Six seemingly disparate stories—ranging from the quirky to the macabre—unfold with plenty of punch and panache in Damián Szifrón’s Wild Tales, an old-school anthology film laced with biting social commentary about Argentinean class and how one’s sense of justice plays into where one’s lot has fallen in life. Equal parts Amazing Stories, Creepshow, O. Henry and Almodóvar (who both produced and brought the film to an international audience), Wild Tales was a big pleaser at Cannes, recently opened the 38th Annual Portland International Film Festival and may win a Best Foreign Language Film category at the 2015 Academy Awards, to name but a few accomplishments. Seems like people the world over are finding a lot to identify with.
The more-than-appropriate title (Relatos Salvajes in Spanish) might be a bit on the obvious side—and just in case you’re not getting Szifrón’s broad picture, the film’s opening credit sequence serves up image after image of sinister-looking beasts in their unwelcoming habitats, like a PowerPoint slideshow set against Gustavo Santaolalla’s lilting, slightly menacing score. The most wickedly outrageous vignette comes even before the opening credits roll: a music critic (Darío Grandinetti) on an airplane realizes the woman in the seat next to him (María Marull) is the ex-girlfriend of an aspiring musician he once panned. The six degrees of separation don’t end there, or even in that row, leading to a collective gasp among passengers as each person begins to understand their fated place on the plane. This short story, coupled with the credits, form a striking opening sequence, an appropriate preparation for the sometimes overt but nonetheless entertaining yarns to follow, in which Szifrón peruses human animalism in its many dire colors.

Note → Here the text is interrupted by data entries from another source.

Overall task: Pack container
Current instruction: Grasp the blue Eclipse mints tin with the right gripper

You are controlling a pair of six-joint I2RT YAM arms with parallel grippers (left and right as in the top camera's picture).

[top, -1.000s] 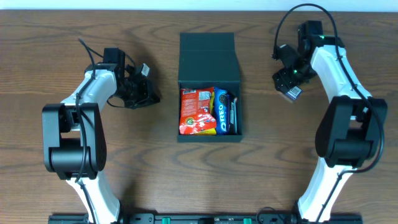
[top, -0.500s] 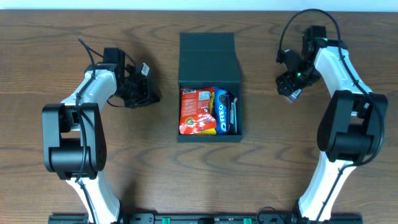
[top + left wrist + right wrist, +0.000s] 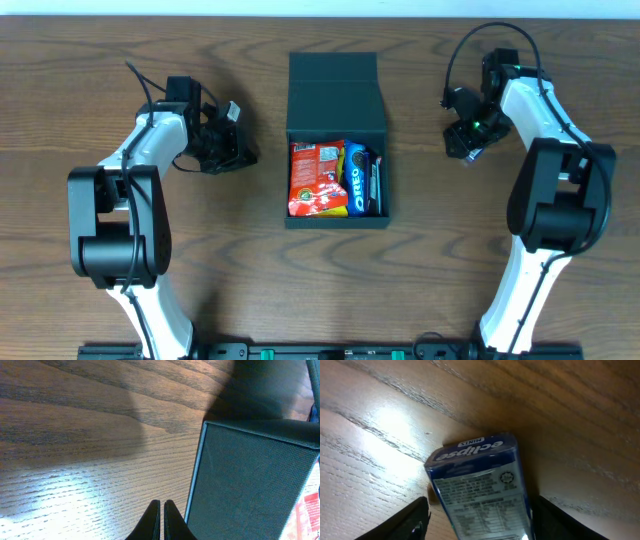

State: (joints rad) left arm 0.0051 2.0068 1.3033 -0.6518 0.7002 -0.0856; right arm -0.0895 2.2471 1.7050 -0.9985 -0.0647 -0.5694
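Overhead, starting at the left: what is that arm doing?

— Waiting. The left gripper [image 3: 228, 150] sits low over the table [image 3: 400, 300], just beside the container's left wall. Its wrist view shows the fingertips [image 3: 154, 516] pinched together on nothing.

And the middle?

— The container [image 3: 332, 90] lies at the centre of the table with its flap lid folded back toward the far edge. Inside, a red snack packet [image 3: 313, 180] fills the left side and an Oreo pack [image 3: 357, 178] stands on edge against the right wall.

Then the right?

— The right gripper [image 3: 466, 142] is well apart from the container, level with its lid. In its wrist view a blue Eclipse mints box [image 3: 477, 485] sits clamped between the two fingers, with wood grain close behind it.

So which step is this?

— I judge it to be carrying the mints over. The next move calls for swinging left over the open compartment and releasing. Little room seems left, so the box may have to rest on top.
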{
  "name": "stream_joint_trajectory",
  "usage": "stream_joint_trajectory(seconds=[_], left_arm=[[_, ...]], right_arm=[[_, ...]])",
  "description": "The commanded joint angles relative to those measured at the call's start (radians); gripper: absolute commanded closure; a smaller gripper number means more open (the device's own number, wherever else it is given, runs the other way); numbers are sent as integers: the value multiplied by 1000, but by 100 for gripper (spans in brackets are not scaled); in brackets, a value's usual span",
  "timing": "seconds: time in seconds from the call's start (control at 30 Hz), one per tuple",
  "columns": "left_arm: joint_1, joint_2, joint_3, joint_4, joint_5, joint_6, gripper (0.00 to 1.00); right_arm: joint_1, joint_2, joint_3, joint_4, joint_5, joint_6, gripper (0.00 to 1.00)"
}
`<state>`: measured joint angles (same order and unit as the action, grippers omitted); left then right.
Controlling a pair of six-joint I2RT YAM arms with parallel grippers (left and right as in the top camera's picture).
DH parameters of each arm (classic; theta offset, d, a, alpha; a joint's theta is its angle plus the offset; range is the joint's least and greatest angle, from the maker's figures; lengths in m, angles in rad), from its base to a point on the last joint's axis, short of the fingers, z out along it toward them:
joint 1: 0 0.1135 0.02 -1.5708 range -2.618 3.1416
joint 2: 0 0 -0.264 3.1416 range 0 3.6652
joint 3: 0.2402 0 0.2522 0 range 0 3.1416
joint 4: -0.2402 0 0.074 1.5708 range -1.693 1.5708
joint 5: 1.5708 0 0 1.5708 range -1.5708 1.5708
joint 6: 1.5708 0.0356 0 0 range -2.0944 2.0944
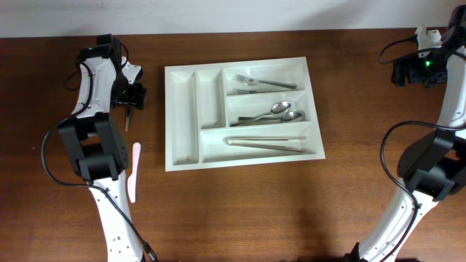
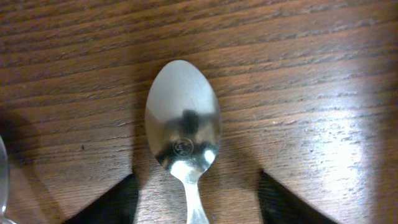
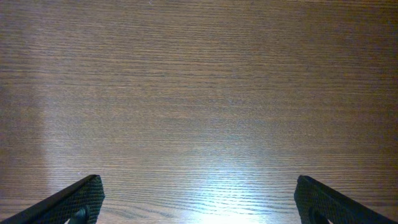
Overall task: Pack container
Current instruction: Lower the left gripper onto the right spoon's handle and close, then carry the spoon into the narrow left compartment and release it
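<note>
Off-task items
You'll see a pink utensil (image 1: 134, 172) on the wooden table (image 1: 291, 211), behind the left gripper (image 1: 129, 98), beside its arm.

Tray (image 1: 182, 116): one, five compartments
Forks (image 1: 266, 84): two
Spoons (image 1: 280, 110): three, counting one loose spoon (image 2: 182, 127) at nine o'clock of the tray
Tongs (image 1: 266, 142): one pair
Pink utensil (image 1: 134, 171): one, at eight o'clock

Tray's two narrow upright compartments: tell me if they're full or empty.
Empty: overhead, both narrow compartments of the tray show bare white floor. Forks, spoons and tongs lie in the three long ones.
</note>
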<state>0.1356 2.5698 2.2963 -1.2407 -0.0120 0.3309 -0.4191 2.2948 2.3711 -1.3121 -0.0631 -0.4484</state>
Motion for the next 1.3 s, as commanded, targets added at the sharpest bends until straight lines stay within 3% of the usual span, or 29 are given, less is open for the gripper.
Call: stream_joint_trajectory(seconds=[0.0,0.17,0.37,0.63,0.93,1.0,1.13,1.27], left_arm=[[1,19,-5,-1,-10,-4,49],[1,19,-5,-1,-11,-4,75],[0,19,-5,0,-11,-4,98],[0,18,38,-11,-10,-34,98],[-12,18,330,-166,8,-84,98],[-21,18,387,-214,56,-87,98],[-62,18,467,-321,192,-212,98],[-106,18,470,-391,298,-220,98]], right_arm=[[0,7,-6,0,-12,-4,1],[0,7,-6,0,-12,-4,1],[1,7,-6,0,-12,-4,1],[0,7,-6,0,-12,-4,1],[0,7,-6,0,-12,-4,1],[0,7,-6,0,-13,-4,1],[0,7,-6,0,-12,-4,1],[0,7,-6,0,-12,-4,1]])
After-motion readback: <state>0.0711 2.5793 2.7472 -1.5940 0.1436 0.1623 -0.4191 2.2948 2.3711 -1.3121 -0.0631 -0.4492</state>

Take the segment entitled “The Proposal,” wherein a wealthy powerbroker (Oscar Martinez) decides the best way to get his “too drunk to remember” son (Alan Daicz) out of a hit and run predicament is to pay his loyal landscaper (Germán de Silva) to take the fall. An exhausting debate—to the point that it becomes difficult to watch—about the amount of compensation ensues (as well disputes over sufficient bribes for both the family lawyer and the insurance attorney), overshadowing the fact that the victim of the accident was a pregnant woman. When the son declares that he will step forward and accept the rightful blame, he is quickly shushed.

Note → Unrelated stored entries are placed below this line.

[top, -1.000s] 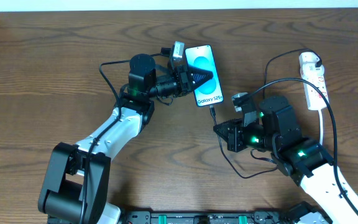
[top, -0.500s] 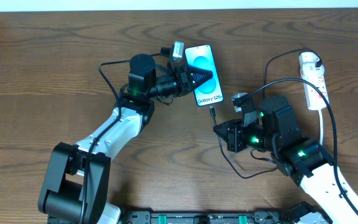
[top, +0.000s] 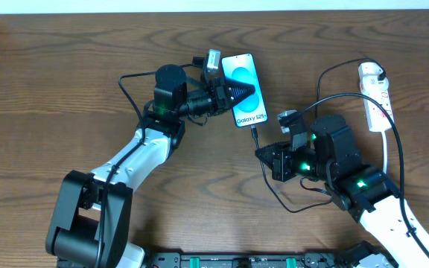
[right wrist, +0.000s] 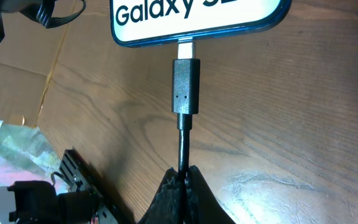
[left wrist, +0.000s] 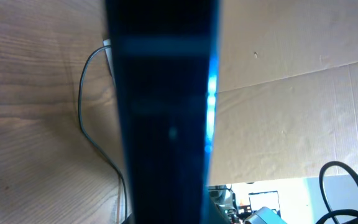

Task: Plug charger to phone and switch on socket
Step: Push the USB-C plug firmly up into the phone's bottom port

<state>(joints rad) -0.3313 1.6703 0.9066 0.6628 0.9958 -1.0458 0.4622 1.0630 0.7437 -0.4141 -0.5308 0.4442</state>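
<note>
- Cyan-blue and lit, the phone point(top: 249, 113) lies screen-up on the table point(top: 65, 89), held in the left jaws and just ahead of the right jaws.
- Its bottom edge point(right wrist: 194, 15) faces the right jaws, with the white "Galaxy" lettering readable along it.
- The black connector point(right wrist: 186, 87) of the charger cable point(right wrist: 183, 146) stands straight out from the right jaws, its tip entering the middle of that bottom edge. A sliver of bright metal shows between the connector body and the phone.
- The right jaws are clenched on the cable just behind the connector, the fingertips point(right wrist: 194, 193) meeting around the thin black line.
- The left jaws reach in from the phone's long side and are clamped on it. One dark finger point(top: 238, 91) lies across the middle of the screen, tapering to a point near the far long edge.
- In the left wrist view the phone fills the space between the jaws as a dark, blurred band with a blue glow along one side.
- Behind the right jaws the cable trails away in a loose loop over the table.
- The white power strip point(top: 378, 104) lies well apart from both jaws, off to the outer side of the right arm. Whether its switch is on cannot be told.
- Brown cardboard point(left wrist: 278, 124) stands beyond the left jaws.
</note>
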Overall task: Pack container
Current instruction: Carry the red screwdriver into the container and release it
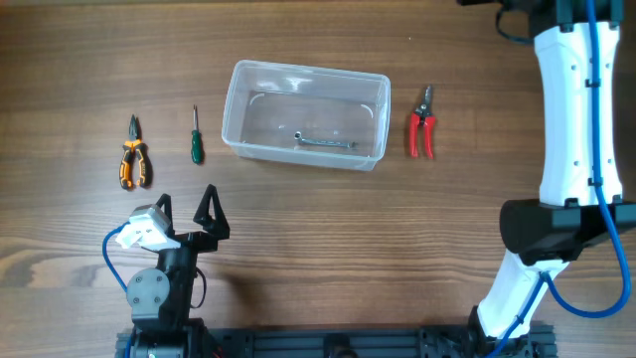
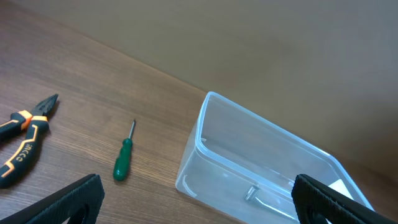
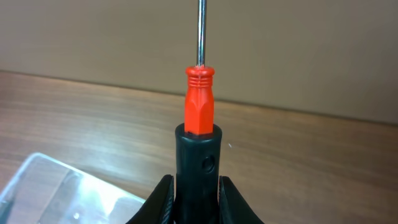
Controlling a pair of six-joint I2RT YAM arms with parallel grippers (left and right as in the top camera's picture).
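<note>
The clear plastic container (image 1: 237, 111) stands at the table's middle back, with a small metal key (image 1: 325, 144) lying in it. My left gripper (image 1: 189, 211) is open and empty, near the front left, well short of the container (image 2: 200, 127). My right gripper (image 3: 196, 194) is shut on a screwdriver (image 3: 199, 106) with a red and black handle, its shaft pointing up. A corner of the container (image 3: 50, 186) lies below it to the left. The right fingers are out of the overhead view.
A green screwdriver (image 1: 196, 139) and orange-black pliers (image 1: 135, 159) lie left of the container; both also show in the left wrist view, the screwdriver (image 2: 123, 160) and the pliers (image 2: 25, 140). Red pruning shears (image 1: 421, 127) lie right of it. The right arm (image 1: 576, 119) spans the right side.
</note>
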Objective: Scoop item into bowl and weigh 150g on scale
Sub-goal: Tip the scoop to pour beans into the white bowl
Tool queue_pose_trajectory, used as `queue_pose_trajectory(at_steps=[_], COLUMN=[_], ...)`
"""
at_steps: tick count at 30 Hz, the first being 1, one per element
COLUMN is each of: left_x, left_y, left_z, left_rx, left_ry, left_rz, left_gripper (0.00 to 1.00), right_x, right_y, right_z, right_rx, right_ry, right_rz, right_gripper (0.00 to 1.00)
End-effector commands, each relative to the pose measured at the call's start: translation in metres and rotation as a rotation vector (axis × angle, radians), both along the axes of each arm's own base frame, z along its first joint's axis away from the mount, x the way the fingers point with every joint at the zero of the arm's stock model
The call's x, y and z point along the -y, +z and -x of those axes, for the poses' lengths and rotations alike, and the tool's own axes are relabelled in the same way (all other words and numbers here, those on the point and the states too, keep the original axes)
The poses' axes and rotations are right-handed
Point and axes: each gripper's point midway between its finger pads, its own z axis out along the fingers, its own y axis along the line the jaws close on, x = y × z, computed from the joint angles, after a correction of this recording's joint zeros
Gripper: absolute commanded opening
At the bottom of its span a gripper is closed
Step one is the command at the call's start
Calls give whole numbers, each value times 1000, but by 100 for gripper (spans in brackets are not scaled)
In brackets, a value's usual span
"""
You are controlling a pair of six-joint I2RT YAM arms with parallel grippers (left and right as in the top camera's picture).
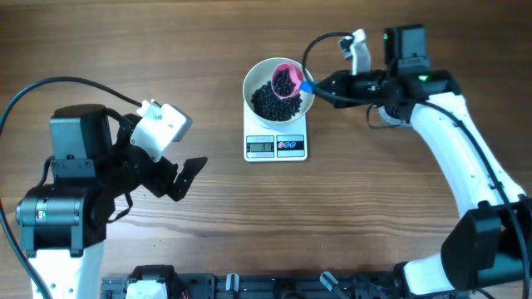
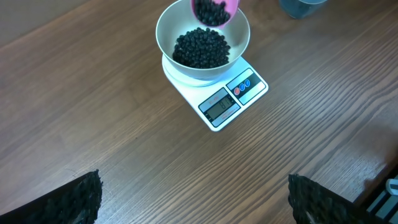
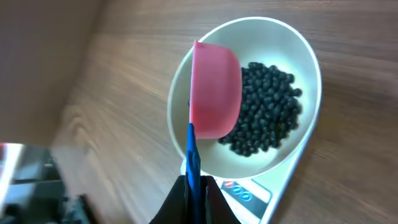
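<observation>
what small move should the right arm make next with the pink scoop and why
Probably tip the pink scoop a little further: it is tilted over the bowl on the scale, and it holds black pellets. Pour slowly; the display is unreadable here.

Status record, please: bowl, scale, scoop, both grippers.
bowl: on the scale
contents: heap of black pellets
pink scoop: tipped over the bowl, pellets inside
right gripper: shut on the scoop's blue handle
left gripper: open, over the table, apart from the scale
display: not legible
</observation>
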Motion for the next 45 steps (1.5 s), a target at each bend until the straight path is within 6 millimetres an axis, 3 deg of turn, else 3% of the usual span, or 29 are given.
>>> queue_pose_trajectory(at_steps=[1, 8, 19, 26, 39, 45], left_x=[1, 1, 1, 1, 1, 1], left_y=[7, 7, 7, 7, 7, 7], left_z=[-1, -1, -1, -1, -1, -1], left_rx=[25, 25, 25, 25, 25, 25], left_ry=[-19, -19, -19, -19, -19, -19], left_rz=[4, 4, 4, 4, 4, 4], left_gripper=[100, 100, 100, 100, 100, 100], right_x=[1, -8, -17, -14, -30, -25], right_y=[0, 2, 9, -5, 0, 1], right_z=[-8, -14, -17, -24, -18, -23], right_rx=[120, 311, 393, 540, 575, 585], right_ry=[-3, 125, 172, 241, 288, 265], right_rz=[138, 254, 267, 594, 571, 604], right_gripper=[5, 5, 5, 4, 4, 4])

More eye popping and perhaps the most universal of the collection (Because who hasn’t been red-faced when another motorist has done you wrong?) is the road-rage grudge match between an Audi-driving yuppie (Leonardo Sbaraglia) and a slow-poke in a beat-up old pickup (Walter Donado). The players on the surface cave toward stereotype, but Szifrón, who clearly has a nose for the language of confrontation and human folly, deftly maintains believability as the stakes rise from harsh words, to angry door bashing, to a visual punchline as ridiculous as it is perfectly suited to the tone of these two peoples’ hyper-masculine anger. This follows the bloodiest installment, which revolves around a timid waitress (Julieta Zylberberg) who randomly encounters the loan shark (César Bordón) vicariously responsible for her father’s demise.